• Exercise prompt: Please restate the listing word for word, omitting the images.

• Dataset excerpt:

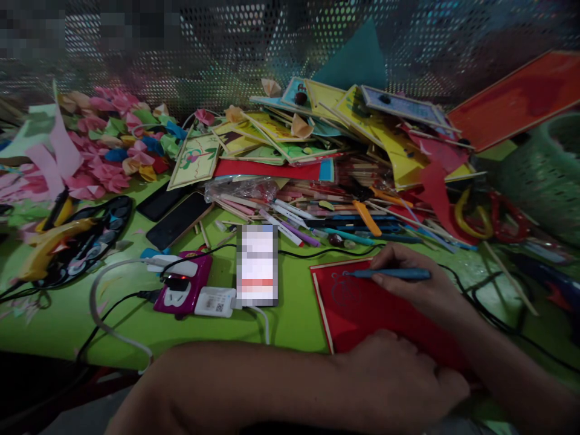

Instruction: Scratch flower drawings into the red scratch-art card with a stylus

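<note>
In my right hand is a blue pen, pinched between thumb and fingers. Its tip meets the upper left of a red sheet edged with thin wooden sticks. Near that tip a faint round figure is drawn, with small loops above it. My left hand lies across the lower part of the sheet, its forearm reaching in from the lower left. Its fingers are mostly hidden under the hand. Left of the sheet lies a phone with its lit screen blurred out.
A purple power strip with chargers and cables sits to the left. Behind are markers, stacked framed pictures and folded paper pieces. Yellow-handled glue gun at left; scissors and a green basket at right.
</note>
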`<action>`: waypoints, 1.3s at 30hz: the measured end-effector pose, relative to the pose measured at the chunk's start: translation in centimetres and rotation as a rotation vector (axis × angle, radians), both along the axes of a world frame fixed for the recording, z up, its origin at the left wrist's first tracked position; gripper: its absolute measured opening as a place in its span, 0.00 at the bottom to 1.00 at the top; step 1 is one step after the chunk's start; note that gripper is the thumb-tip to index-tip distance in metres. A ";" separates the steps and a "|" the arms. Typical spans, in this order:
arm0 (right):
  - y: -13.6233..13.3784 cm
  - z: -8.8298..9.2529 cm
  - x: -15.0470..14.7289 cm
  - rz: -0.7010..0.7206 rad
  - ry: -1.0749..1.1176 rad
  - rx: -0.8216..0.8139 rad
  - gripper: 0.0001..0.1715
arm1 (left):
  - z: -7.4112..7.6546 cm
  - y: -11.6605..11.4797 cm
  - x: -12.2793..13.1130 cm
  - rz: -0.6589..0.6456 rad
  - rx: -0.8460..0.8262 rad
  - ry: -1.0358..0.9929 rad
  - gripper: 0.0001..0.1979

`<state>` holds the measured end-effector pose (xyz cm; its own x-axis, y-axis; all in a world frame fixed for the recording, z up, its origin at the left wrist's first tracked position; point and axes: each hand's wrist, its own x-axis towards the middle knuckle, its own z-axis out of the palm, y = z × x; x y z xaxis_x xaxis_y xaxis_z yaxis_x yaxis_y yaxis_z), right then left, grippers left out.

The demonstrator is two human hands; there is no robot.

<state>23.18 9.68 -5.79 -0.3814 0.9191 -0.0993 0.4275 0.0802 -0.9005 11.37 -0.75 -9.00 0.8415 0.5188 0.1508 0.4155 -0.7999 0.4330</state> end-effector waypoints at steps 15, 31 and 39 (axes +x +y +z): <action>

• Exercise output:
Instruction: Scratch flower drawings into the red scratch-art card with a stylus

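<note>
In my right hand is a blue pen, pinched between thumb and fingers. Its tip meets the upper left of a red sheet edged with thin wooden sticks. Near that tip a faint round figure is drawn, with small loops above it. My left hand lies across the lower part of the sheet, its forearm reaching in from the lower left. Its fingers are mostly hidden under the hand. Left of the sheet lies a phone with its lit screen blurred out.
A purple power strip with chargers and cables sits to the left. Behind are markers, stacked framed pictures and folded paper pieces. Yellow-handled glue gun at left; scissors and a green basket at right.
</note>
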`<action>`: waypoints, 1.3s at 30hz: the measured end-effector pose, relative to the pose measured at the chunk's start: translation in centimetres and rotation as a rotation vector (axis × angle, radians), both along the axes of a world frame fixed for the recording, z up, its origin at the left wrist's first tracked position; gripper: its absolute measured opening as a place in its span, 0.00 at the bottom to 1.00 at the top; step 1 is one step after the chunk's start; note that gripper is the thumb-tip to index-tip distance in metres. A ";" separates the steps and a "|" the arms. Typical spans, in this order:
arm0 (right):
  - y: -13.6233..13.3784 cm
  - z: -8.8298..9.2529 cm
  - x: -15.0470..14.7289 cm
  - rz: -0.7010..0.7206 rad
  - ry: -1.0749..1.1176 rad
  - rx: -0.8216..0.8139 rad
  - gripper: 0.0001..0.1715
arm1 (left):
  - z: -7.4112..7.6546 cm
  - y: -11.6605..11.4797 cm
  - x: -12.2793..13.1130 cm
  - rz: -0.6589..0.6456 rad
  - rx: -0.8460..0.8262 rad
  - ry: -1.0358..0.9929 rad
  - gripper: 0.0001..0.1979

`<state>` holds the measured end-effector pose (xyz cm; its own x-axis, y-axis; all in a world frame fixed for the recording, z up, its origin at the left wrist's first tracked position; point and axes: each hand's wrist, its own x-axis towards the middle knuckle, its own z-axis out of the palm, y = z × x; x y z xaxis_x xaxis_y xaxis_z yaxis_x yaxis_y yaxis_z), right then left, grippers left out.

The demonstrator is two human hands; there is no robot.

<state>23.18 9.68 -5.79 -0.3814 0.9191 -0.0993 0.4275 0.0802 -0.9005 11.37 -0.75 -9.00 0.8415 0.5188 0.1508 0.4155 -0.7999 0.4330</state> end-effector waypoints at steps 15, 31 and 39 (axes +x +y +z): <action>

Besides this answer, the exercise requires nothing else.